There’s also Coda – A Tribute to Led Zeppelin, who bill themselves as “an incredible recreation of Led Zeppelin in their prime, featuring amazing replica costumes and instruments that will take you back in time to the early Seventies.”
There’s clearly a healthy market for this kind of thing, especially now that streaming and YouTube have made it just as easy to find old music as the new stuff. The proportion of music consumption that is “catalogue” – ie over 18 months old – is growing every year. Only around a quarter of music being listened to now comprises current releases.
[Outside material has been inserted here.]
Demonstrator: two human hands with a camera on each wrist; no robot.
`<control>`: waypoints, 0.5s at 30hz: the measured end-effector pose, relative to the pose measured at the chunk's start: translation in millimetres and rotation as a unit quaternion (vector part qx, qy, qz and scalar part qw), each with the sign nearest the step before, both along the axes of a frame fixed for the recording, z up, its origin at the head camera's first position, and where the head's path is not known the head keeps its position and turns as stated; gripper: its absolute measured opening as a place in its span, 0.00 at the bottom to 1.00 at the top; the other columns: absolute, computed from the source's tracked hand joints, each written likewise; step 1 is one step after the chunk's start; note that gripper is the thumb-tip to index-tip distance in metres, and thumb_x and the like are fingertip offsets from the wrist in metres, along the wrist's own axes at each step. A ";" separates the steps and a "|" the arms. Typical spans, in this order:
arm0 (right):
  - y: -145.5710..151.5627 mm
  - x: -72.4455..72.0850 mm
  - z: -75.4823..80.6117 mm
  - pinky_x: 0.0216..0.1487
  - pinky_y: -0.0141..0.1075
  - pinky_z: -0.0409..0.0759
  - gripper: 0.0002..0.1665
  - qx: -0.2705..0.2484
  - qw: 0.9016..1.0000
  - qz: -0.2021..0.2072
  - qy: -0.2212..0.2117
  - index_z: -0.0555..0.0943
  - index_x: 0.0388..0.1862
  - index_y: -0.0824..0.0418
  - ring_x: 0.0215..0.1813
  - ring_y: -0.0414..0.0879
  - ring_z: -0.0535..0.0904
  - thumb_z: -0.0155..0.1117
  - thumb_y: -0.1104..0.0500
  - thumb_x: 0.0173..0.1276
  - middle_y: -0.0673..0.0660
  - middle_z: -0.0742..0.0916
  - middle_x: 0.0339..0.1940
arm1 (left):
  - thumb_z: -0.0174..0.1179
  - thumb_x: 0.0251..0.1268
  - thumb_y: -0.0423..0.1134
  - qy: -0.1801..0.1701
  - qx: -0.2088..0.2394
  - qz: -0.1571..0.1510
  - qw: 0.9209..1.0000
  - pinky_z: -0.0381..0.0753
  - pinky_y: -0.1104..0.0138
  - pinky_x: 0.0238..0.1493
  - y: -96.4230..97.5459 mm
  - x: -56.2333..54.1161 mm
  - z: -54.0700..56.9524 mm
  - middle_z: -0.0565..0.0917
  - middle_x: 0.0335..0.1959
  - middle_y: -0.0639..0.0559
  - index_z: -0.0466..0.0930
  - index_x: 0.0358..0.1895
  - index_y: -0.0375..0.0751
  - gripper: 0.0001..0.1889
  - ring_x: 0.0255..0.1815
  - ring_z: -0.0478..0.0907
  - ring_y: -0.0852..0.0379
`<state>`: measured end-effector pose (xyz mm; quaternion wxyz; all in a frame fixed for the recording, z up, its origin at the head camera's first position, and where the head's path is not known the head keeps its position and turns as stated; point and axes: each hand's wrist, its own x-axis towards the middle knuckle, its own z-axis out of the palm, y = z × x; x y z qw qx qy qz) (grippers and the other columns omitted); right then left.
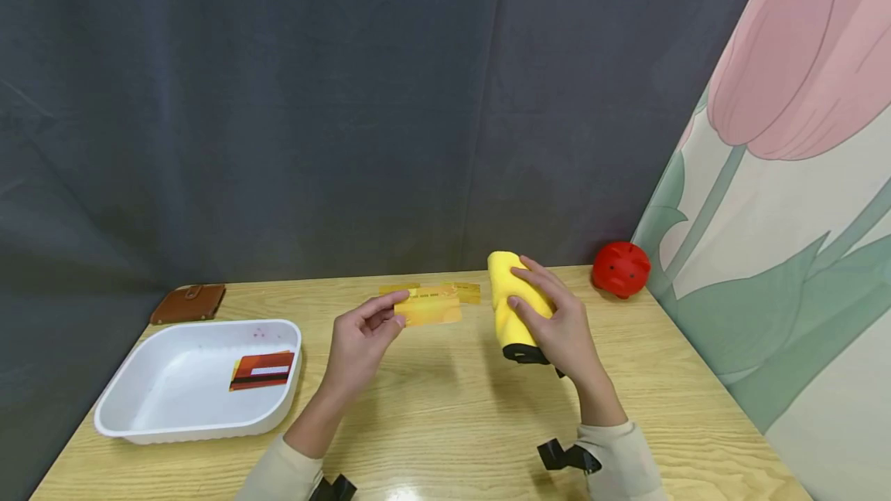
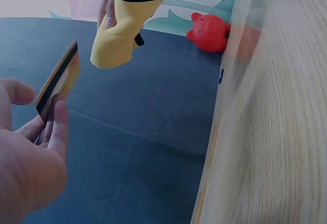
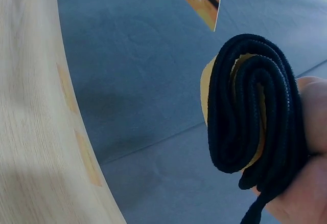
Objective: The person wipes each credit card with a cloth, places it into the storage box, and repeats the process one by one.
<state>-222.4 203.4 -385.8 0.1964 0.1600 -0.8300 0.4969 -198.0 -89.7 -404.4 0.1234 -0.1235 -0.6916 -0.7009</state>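
Note:
My left hand (image 1: 365, 335) pinches a yellow-gold bank card (image 1: 433, 308) by its left end, above the table. In the left wrist view the back of that card (image 2: 60, 78) shows a dark stripe. My right hand (image 1: 562, 323) grips a rolled yellow cloth (image 1: 511, 301) with black edging, held upright to the right of the card. The right wrist view looks at the roll's black end (image 3: 253, 111), folded in layers. Two more gold cards lie on the table behind the held one, the right one (image 1: 468, 292) partly covered by it.
A white tray (image 1: 198, 433) at the left holds red and yellow cards (image 1: 263, 371). Behind it lies a brown leather wallet (image 1: 189, 304). A red piggy bank (image 1: 621, 270) stands at the back right of the wooden table (image 1: 431, 424). A dark curtain (image 1: 313, 114) hangs along the back edge.

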 end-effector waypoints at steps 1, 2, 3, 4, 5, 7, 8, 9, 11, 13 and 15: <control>0.2 -0.1 0.2 0.54 0.17 0.75 0.24 0.000 1.000 0.001 -0.001 0.83 0.65 0.53 0.74 0.56 0.74 0.72 0.61 0.70 0.54 0.77 0.76 | 0.58 0.68 0.21 0.006 0.000 -0.006 1.000 0.83 0.79 0.43 -0.1 0.1 0.3 0.84 0.55 0.33 0.84 0.58 0.28 0.17 0.43 0.81 0.65; 0.3 -0.2 0.3 0.54 0.18 0.75 0.24 0.002 1.000 0.002 -0.002 0.83 0.65 0.53 0.74 0.56 0.74 0.72 0.60 0.70 0.54 0.77 0.76 | 0.55 0.67 0.19 0.012 -0.001 -0.011 1.000 0.82 0.80 0.42 -0.2 0.1 0.6 0.84 0.56 0.33 0.83 0.58 0.28 0.18 0.44 0.81 0.65; 0.4 -0.2 0.4 0.53 0.18 0.75 0.24 0.002 1.000 0.003 -0.003 0.83 0.65 0.53 0.74 0.56 0.74 0.71 0.60 0.71 0.54 0.77 0.76 | 0.53 0.66 0.18 0.016 -0.004 -0.017 1.000 0.82 0.80 0.42 -0.5 0.2 0.6 0.84 0.57 0.33 0.83 0.59 0.28 0.20 0.45 0.81 0.65; 0.3 -0.3 0.6 0.53 0.19 0.75 0.24 0.003 1.000 0.004 -0.005 0.83 0.66 0.53 0.74 0.56 0.74 0.71 0.60 0.71 0.54 0.77 0.77 | 0.51 0.65 0.16 0.020 -0.005 -0.023 1.000 0.81 0.79 0.42 -0.8 0.1 0.3 0.84 0.59 0.33 0.83 0.59 0.28 0.22 0.46 0.81 0.65; 0.2 -0.3 0.6 0.53 0.19 0.76 0.24 0.003 1.000 0.006 -0.005 0.83 0.66 0.53 0.74 0.56 0.74 0.71 0.60 0.71 0.54 0.77 0.77 | 0.49 0.64 0.15 0.022 -0.008 -0.030 0.999 0.81 0.79 0.43 -1.2 -0.1 -0.2 0.83 0.60 0.34 0.82 0.60 0.29 0.24 0.47 0.81 0.65; 0.2 -0.4 0.6 0.52 0.20 0.77 0.24 0.004 1.000 0.008 -0.007 0.83 0.66 0.52 0.74 0.55 0.74 0.71 0.59 0.71 0.53 0.77 0.77 | 0.49 0.63 0.15 0.030 -0.011 -0.049 0.998 0.82 0.79 0.45 -1.5 0.1 -1.1 0.82 0.61 0.34 0.81 0.61 0.29 0.25 0.50 0.81 0.65; 0.2 -0.4 0.6 0.52 0.20 0.77 0.24 0.004 1.000 0.008 -0.007 0.83 0.66 0.52 0.74 0.55 0.74 0.71 0.59 0.71 0.53 0.77 0.77 | 0.49 0.64 0.15 0.033 -0.012 -0.057 0.998 0.82 0.79 0.47 -1.6 0.1 -1.6 0.81 0.62 0.34 0.81 0.62 0.29 0.25 0.51 0.81 0.65; 0.1 -0.3 0.6 0.52 0.21 0.77 0.24 0.004 1.000 0.009 -0.007 0.83 0.66 0.52 0.73 0.55 0.75 0.71 0.59 0.71 0.53 0.77 0.77 | 0.51 0.65 0.15 0.036 -0.010 -0.065 0.997 0.83 0.78 0.50 -1.6 0.1 -2.0 0.80 0.62 0.33 0.80 0.63 0.28 0.24 0.52 0.81 0.65; 0.1 -0.1 0.8 0.52 0.21 0.77 0.24 0.005 1.000 0.009 -0.007 0.83 0.66 0.52 0.73 0.55 0.75 0.71 0.59 0.71 0.53 0.77 0.77 | 0.53 0.67 0.17 0.039 -0.008 -0.074 0.996 0.84 0.77 0.51 -1.2 -0.3 -3.1 0.79 0.62 0.32 0.79 0.63 0.28 0.22 0.53 0.82 0.65; 0.4 0.0 1.0 0.51 0.21 0.77 0.24 0.004 1.000 0.008 -0.009 0.83 0.66 0.52 0.73 0.55 0.75 0.71 0.60 0.71 0.53 0.77 0.77 | 0.57 0.68 0.19 0.038 -0.007 -0.074 0.997 0.85 0.76 0.52 -0.5 -0.6 -3.7 0.80 0.60 0.32 0.80 0.63 0.28 0.20 0.53 0.83 0.65; 0.6 0.0 1.2 0.52 0.21 0.77 0.24 0.003 1.000 0.008 -0.008 0.83 0.66 0.53 0.73 0.56 0.75 0.71 0.60 0.71 0.54 0.77 0.77 | 0.60 0.69 0.21 0.033 -0.008 -0.067 0.997 0.86 0.73 0.53 0.2 -1.1 -4.1 0.81 0.57 0.32 0.81 0.61 0.29 0.19 0.51 0.84 0.64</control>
But the music business has, to date, depended on a constant churn of exciting new things, so what can it do?
Here come Michigan-formed Greta Van Fleet, a young band who will also take you back in time to the early Seventies, from singer Josh Kiszka’s retro jumpsuits to his twin brother Jake’s muscular guitar solos. While Coda are bringing the sound of Led Zeppelin to Level III in Swindon and the Stag in Sevenoaks, Greta Van Fleet have won a Grammy, sent their previous two albums into the US top 10 and will bring the sound of Led Zeppelin to Madison Square Garden and Wembley Arena this autumn.
The difference is that they write original songs, many of which summon up all the pomp and posturing of the days when classic rock was just known as rock. Runway Blues, which rockets along for just over a minute before running away again, is a riot. Thanks to Josh Kiszka, the macho boorishness of a lot of the old bands is not so visible. There’s a theatricality to his straining voice on the best chorus here, Waited All Your Life, that comes closer to the knowing silliness of another backwards-looking jumpsuit enthusiast, Justin Hawkins of The Darkness.
However, even Hawkins wasn’t complimentary when he compared the bands on his YouTube channel in 2021: “When The Darkness came out we had TWO influences – AC/DC and Queen,” he bragged. As we established, there’s clearly a market for it, but it’s hard to see the point when it’s so one-dimensional.